I am really looking forward to this Ian.
I have remixed "real" data... ie music and video, all my life. Having some from the BBC will be absolutely wonderful.
Best wishes
RichE

P.S. Not really in the same world as the BBC - yet Digidesign have over the last couple of years moved to the following improvements.... it is now possible to share files "internally" with other users using Digidelivery.... and recently they have changed the system so that multiple Protools systems can be used in sync. This means that work can be shared very easily now, whilst still being "governed" by the software. I know that this isn't exactly "free" yet worth noting when one thinks of projects done using Avid and Protools. Hence it is becoming very easy to exchange data which includes a clear working method.
R

On 20 Jan 2009, at 17:21, Ian Forrester wrote:

Wow thanks guys.

I don't want to get into a discussion about the footage per-se because that's not the important thing.

So to answer the points about the packaging. I didn't know Tar was just a way to pack together files with no compression. Now tar.gz makes sense to me :)

The reason why we would like to Tar the files together is because of things like subtitles, artwork, cuts of music, other metadata pieces, etc. We're not just talking a collection of video files. I guess we're also thinking about the 5% of the audience who would actually do a remix with the raw project files.

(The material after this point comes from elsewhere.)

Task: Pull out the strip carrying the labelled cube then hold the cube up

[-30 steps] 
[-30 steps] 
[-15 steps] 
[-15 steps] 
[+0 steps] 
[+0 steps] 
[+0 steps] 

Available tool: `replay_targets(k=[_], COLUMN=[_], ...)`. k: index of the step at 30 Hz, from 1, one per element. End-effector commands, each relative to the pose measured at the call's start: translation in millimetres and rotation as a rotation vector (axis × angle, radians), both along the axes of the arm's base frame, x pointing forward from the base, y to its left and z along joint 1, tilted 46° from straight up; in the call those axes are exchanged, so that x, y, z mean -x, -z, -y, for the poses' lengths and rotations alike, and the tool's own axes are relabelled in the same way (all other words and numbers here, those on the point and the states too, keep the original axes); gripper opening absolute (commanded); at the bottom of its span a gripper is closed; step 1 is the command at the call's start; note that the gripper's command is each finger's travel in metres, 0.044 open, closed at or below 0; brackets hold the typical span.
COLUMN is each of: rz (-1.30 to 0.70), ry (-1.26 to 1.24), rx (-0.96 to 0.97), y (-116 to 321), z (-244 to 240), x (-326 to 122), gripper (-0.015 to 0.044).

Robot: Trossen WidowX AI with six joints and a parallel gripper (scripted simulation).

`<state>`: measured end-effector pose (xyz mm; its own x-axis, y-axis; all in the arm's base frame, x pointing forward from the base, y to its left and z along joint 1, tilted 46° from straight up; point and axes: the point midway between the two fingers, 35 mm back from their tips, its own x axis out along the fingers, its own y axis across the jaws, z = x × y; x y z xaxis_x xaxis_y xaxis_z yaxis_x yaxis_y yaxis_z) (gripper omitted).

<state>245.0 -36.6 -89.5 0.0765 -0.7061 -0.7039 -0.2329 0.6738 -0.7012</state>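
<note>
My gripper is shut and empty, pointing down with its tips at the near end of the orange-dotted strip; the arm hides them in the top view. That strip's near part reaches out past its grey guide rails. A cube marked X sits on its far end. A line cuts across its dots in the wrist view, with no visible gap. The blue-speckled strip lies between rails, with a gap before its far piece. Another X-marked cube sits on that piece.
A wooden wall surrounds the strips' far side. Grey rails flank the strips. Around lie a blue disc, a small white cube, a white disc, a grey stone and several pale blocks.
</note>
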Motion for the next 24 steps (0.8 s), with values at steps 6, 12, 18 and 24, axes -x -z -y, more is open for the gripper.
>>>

This would be on going rather that a one off, so we need the ability to handle everything from low rez 3gp files to ultra high rez animations at stupid frame rates

Delivery,

Seems BitTorrent, P2Pnext (tribler) and the internet archive are the best solutions by a long way. I did speak to people about how we pass footage around internally and the answer was via hard drives. There was some thought in the past about having drop off points in major cities where you can get all the footage in one go by bringing your 1TB drive for example. Sneakernet, or what ever they now call it.

Licensing,

I think we'll use something like CC-BY-NC (although I totally understand the arguments against NC, Dave) CC-BY-NC-SA is tempting due to the nature of the content. I do wonder how we keep the licence in tack even when the assets are broken up and reused? Maybe we should be looking into watermarking or some adobe xmp type system? This would also be useful for figuring out reach.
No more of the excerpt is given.